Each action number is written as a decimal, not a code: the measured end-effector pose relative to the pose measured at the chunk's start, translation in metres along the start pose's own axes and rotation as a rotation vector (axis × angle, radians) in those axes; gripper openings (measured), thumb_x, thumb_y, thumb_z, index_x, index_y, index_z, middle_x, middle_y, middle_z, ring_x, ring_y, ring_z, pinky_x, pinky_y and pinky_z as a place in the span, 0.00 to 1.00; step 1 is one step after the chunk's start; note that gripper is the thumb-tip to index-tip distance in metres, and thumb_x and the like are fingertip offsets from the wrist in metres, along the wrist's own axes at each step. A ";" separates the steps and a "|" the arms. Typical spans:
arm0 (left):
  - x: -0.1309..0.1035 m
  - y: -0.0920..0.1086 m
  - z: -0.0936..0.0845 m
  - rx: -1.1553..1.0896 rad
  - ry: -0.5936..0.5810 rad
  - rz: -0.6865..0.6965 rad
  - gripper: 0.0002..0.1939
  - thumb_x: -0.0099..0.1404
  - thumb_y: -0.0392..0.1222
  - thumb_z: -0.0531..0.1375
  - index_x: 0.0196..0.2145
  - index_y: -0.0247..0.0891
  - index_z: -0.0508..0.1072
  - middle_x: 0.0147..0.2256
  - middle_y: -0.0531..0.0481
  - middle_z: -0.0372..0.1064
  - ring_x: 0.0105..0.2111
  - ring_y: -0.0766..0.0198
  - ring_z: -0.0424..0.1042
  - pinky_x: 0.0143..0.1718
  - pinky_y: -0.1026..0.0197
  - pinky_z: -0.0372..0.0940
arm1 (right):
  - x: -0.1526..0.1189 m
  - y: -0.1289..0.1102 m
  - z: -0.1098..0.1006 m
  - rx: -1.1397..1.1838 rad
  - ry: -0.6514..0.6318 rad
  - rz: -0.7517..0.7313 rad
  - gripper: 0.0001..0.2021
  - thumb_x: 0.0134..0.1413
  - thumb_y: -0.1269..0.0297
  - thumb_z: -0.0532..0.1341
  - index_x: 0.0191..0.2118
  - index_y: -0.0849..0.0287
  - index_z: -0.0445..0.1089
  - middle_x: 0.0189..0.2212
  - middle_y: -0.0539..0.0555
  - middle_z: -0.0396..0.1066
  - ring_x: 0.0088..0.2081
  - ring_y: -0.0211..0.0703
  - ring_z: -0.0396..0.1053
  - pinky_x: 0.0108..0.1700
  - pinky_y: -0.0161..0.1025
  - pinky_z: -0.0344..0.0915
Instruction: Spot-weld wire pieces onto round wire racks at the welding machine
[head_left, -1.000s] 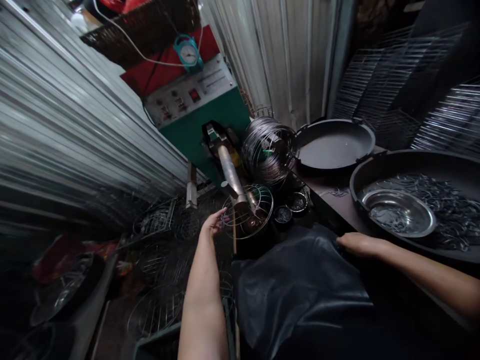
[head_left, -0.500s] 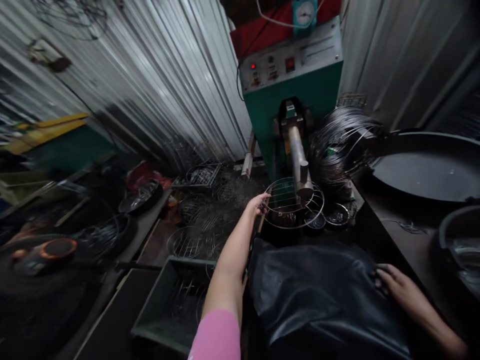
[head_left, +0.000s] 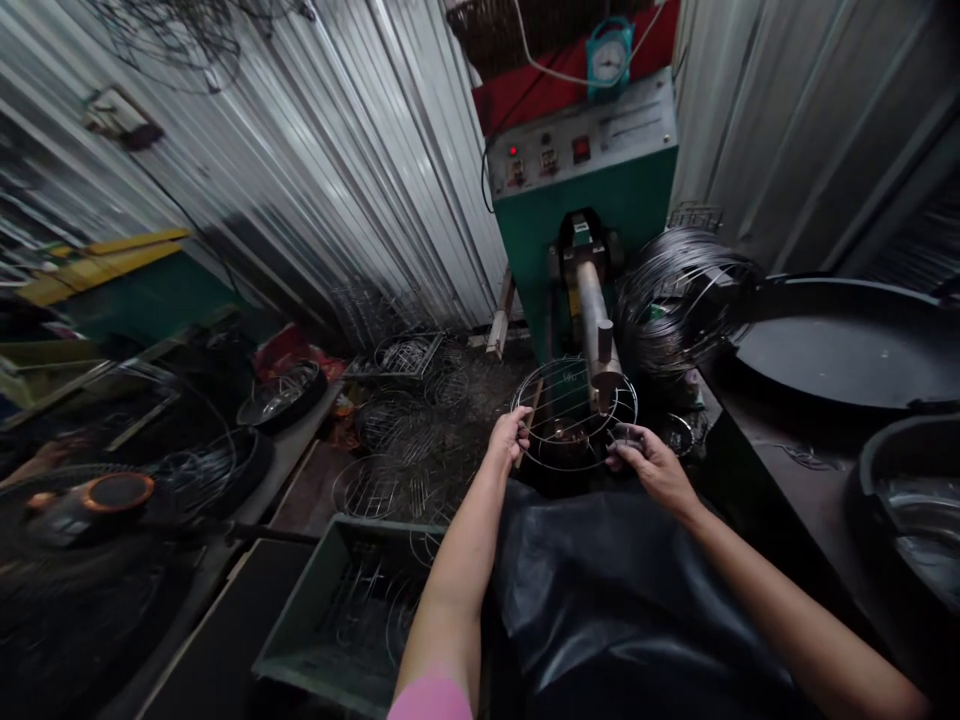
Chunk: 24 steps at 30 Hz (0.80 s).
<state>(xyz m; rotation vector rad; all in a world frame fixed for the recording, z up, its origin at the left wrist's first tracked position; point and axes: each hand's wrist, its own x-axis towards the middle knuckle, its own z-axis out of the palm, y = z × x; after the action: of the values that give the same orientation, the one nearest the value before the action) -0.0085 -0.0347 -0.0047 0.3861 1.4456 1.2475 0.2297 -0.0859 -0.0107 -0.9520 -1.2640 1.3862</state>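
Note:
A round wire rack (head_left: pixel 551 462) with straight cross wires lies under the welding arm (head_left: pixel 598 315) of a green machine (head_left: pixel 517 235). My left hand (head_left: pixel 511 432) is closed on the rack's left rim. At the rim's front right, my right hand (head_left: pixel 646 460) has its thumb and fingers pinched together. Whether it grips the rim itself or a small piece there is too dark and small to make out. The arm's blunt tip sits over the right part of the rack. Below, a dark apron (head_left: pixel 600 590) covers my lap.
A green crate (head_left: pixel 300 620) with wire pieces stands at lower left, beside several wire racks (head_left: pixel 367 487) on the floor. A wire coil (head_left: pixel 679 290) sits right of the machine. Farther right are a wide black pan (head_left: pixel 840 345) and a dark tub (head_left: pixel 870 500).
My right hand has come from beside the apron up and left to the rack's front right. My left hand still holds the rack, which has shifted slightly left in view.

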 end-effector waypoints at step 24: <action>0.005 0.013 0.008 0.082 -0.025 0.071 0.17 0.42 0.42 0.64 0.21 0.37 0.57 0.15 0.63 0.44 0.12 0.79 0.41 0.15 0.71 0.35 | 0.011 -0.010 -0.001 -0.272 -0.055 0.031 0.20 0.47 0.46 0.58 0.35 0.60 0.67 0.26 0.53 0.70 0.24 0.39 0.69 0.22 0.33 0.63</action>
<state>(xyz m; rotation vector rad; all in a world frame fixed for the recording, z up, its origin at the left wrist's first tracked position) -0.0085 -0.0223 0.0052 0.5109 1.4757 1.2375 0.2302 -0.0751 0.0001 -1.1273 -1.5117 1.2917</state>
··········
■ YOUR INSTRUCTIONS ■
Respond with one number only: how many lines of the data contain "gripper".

■ WRITTEN ANSWER ■
3